Locate, in the data below, the line that contains "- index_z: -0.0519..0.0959" and the line that contains "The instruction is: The"; reproduce exactly those two lines and every line between them, nothing more.

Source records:
• • • • •

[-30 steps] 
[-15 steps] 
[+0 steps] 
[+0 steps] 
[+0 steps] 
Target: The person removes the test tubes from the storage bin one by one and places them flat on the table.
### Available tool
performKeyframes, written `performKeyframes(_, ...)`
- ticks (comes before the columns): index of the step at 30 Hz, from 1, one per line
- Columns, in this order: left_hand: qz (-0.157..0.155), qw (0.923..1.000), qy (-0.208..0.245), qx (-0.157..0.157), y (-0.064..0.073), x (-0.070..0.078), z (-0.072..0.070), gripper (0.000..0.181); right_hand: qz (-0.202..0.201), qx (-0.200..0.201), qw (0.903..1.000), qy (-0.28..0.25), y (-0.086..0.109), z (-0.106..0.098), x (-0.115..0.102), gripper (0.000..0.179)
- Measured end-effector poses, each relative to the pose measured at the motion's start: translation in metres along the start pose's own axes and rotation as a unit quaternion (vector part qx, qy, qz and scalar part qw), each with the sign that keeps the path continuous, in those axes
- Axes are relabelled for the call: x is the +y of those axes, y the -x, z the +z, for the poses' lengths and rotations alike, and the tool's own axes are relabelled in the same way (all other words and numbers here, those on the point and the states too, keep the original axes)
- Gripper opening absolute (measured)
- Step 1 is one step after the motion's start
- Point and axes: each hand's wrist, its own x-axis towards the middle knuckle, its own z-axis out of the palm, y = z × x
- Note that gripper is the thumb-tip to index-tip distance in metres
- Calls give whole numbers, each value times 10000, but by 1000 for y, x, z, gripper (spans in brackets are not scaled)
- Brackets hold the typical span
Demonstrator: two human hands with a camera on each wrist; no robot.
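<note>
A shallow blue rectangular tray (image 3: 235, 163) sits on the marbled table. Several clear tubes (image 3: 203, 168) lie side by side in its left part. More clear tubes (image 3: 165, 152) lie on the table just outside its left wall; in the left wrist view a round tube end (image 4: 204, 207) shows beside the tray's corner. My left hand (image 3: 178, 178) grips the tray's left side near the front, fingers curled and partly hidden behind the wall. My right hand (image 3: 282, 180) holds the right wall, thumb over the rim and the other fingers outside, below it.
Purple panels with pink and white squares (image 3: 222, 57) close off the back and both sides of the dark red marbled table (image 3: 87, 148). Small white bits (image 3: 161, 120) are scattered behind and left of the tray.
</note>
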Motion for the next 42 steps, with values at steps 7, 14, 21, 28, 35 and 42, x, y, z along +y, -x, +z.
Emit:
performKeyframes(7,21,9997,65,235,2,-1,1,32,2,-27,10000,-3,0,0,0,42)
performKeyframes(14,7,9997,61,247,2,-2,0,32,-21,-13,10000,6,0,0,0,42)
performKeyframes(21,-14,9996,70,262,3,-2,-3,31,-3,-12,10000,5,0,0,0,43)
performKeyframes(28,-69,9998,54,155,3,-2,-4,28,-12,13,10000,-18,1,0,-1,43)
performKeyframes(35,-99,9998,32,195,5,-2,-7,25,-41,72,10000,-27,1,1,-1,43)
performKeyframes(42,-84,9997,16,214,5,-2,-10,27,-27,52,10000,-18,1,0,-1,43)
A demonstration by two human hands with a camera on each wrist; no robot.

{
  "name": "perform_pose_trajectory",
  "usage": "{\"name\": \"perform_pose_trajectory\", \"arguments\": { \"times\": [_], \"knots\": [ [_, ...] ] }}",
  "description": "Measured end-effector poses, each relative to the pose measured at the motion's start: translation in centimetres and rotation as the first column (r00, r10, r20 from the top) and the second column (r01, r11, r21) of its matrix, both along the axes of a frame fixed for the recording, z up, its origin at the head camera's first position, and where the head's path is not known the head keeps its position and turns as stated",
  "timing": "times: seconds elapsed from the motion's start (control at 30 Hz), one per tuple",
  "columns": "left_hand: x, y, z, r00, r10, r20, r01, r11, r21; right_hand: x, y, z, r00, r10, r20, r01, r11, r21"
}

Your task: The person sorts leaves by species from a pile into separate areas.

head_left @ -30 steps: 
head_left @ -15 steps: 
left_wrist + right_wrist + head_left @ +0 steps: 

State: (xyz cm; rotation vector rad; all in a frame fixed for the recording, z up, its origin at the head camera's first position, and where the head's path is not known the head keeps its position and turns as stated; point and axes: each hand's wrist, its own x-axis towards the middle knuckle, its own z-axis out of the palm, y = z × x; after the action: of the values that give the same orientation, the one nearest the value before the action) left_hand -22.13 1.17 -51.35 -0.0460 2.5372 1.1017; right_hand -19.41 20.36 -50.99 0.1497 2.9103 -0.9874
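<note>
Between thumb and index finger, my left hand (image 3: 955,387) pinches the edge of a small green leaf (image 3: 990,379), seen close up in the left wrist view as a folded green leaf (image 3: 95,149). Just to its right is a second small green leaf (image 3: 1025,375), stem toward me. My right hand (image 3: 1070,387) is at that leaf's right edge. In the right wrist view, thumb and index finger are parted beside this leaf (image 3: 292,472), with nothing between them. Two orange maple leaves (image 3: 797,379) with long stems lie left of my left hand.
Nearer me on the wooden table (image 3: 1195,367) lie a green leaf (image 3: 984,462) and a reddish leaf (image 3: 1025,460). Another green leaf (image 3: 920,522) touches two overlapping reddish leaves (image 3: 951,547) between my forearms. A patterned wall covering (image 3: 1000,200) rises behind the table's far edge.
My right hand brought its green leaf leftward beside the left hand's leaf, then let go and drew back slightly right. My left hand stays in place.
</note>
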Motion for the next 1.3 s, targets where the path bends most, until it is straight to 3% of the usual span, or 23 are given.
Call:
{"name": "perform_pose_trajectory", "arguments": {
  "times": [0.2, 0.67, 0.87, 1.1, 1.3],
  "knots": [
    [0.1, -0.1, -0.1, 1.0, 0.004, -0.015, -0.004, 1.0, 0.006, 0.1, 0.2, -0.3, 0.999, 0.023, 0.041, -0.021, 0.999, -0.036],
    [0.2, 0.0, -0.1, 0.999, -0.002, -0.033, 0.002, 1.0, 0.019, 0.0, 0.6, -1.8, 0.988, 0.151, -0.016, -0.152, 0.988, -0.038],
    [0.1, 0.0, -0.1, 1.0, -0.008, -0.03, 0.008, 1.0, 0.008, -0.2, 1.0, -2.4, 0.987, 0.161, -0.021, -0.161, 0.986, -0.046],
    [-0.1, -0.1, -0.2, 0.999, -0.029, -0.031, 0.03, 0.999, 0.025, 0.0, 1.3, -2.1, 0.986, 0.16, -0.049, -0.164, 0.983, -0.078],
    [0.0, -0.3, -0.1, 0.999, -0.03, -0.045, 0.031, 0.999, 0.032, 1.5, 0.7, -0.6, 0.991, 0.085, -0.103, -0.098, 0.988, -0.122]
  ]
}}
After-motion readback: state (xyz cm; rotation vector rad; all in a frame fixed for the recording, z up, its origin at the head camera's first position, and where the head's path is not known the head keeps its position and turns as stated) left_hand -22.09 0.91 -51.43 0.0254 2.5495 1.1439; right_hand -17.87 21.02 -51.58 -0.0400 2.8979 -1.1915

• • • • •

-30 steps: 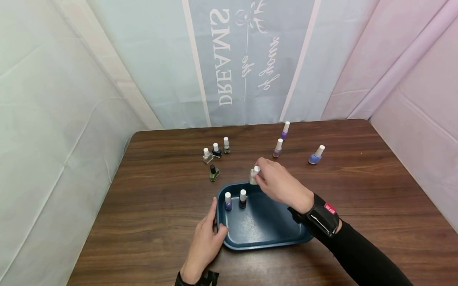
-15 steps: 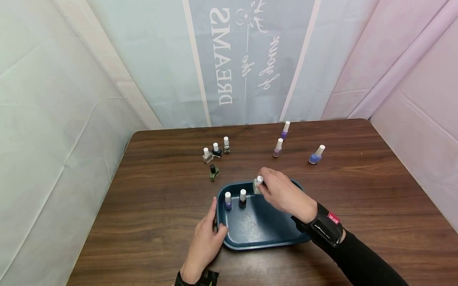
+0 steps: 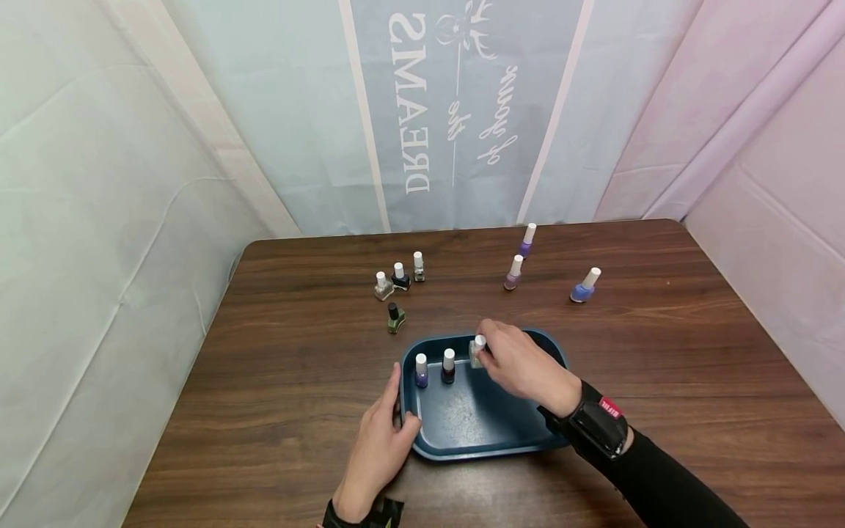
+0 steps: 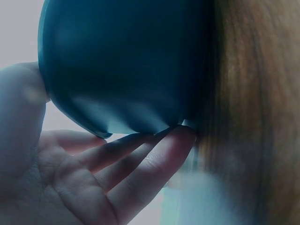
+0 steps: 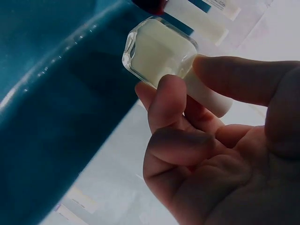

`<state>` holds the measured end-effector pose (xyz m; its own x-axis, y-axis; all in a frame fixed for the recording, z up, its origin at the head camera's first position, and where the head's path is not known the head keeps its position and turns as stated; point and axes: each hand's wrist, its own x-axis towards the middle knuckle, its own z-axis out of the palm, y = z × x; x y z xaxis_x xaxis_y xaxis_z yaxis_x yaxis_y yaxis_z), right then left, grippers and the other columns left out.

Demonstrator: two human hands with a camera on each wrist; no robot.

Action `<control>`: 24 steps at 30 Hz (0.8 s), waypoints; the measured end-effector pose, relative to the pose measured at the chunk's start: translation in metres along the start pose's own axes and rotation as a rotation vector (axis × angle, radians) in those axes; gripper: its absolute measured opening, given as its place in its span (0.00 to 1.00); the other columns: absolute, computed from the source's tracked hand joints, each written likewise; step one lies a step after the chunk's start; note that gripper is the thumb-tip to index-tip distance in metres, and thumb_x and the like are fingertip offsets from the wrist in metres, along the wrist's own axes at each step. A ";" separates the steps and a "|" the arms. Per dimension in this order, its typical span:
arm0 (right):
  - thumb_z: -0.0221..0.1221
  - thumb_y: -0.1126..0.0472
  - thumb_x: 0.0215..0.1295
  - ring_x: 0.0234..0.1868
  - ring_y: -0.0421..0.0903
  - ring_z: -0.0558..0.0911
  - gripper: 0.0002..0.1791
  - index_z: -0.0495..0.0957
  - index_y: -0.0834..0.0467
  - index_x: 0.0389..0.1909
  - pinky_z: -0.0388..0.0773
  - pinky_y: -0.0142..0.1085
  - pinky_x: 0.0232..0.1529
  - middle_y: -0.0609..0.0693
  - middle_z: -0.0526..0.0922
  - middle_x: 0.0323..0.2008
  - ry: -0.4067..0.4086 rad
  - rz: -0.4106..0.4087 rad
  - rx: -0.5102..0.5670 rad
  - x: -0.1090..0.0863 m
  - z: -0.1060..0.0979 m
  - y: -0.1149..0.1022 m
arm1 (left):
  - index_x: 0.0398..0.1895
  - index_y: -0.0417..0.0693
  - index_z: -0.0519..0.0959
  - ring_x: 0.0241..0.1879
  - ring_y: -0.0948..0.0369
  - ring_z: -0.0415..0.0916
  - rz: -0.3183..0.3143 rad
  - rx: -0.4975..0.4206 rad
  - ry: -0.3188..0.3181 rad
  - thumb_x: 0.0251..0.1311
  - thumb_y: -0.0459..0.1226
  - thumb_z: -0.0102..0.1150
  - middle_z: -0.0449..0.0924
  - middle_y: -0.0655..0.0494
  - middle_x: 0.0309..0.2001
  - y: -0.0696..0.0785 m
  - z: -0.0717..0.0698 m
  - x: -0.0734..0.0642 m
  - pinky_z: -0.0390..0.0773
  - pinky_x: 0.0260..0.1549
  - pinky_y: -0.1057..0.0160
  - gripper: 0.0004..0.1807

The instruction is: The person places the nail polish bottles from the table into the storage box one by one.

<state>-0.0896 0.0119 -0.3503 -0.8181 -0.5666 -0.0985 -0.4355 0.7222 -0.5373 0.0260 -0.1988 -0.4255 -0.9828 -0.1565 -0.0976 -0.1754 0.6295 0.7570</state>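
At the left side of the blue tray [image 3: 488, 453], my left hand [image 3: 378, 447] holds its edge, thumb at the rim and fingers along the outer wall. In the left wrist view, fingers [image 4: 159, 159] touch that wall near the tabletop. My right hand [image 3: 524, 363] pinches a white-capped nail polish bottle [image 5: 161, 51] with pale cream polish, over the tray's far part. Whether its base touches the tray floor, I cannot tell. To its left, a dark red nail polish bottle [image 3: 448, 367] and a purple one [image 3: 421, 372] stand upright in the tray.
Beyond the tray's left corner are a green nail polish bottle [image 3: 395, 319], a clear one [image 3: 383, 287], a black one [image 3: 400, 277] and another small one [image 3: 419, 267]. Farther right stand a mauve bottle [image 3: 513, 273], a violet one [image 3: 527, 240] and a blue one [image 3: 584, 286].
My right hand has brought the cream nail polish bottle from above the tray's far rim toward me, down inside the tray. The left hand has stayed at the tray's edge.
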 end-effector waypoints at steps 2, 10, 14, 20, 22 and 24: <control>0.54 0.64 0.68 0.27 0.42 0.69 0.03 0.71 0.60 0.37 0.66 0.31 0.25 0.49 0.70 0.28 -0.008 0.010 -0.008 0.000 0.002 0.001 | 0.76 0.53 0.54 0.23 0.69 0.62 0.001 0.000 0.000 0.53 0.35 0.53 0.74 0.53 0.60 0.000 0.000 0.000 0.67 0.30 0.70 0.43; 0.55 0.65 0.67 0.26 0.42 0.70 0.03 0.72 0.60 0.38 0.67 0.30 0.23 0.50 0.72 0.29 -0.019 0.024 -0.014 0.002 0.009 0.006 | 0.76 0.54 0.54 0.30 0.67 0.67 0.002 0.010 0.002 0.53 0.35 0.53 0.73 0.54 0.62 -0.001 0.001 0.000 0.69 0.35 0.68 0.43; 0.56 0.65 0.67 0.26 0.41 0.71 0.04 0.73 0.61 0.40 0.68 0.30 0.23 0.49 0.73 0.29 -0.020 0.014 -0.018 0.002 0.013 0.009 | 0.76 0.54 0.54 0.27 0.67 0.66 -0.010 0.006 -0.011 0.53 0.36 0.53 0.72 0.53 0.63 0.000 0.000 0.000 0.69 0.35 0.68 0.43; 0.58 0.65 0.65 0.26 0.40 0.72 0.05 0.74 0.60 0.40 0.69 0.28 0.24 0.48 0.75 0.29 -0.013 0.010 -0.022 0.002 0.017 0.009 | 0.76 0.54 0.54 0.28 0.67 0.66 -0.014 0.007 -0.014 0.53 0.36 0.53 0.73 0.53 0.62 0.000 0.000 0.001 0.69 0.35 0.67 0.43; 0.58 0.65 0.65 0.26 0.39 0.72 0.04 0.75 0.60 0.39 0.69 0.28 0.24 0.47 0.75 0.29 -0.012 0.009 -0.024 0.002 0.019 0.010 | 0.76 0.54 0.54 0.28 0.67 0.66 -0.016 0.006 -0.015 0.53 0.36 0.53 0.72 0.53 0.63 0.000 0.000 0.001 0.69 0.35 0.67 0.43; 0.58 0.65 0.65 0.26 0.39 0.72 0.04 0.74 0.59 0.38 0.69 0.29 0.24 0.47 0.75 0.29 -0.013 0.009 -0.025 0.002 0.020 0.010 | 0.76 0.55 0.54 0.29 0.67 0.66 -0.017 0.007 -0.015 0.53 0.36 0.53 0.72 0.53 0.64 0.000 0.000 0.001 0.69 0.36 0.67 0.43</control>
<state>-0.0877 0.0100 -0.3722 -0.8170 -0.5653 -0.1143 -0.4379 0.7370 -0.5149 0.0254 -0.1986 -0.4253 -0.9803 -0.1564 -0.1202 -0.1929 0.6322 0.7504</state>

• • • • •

* _Output_:
  - index_z: -0.0519..0.0959
  - ring_x: 0.0241..0.1879
  - ring_y: -0.0948..0.0369
  - ring_z: -0.0415..0.0916
  - rz: -0.3183..0.3143 rad
  - rx: -0.4975..0.4206 rad
  - ry: -0.3188..0.3181 rad
  - thumb_x: 0.0251..0.1311
  - thumb_y: -0.0459..0.1226
  - thumb_z: -0.0102..0.1150
  - middle_z: -0.0449..0.0924
  - middle_y: -0.0655..0.0494
  - middle_x: 0.0309..0.2001
  - y: -0.0696..0.0785 m
  - z: -0.0717..0.0698 m
  - x: -0.0734..0.0642 m
  - pinky_z: -0.0390..0.0773
  - pinky_x: 0.0260..0.1549
  - pinky_y: -0.1057..0.0160
  - gripper: 0.0004..0.1807

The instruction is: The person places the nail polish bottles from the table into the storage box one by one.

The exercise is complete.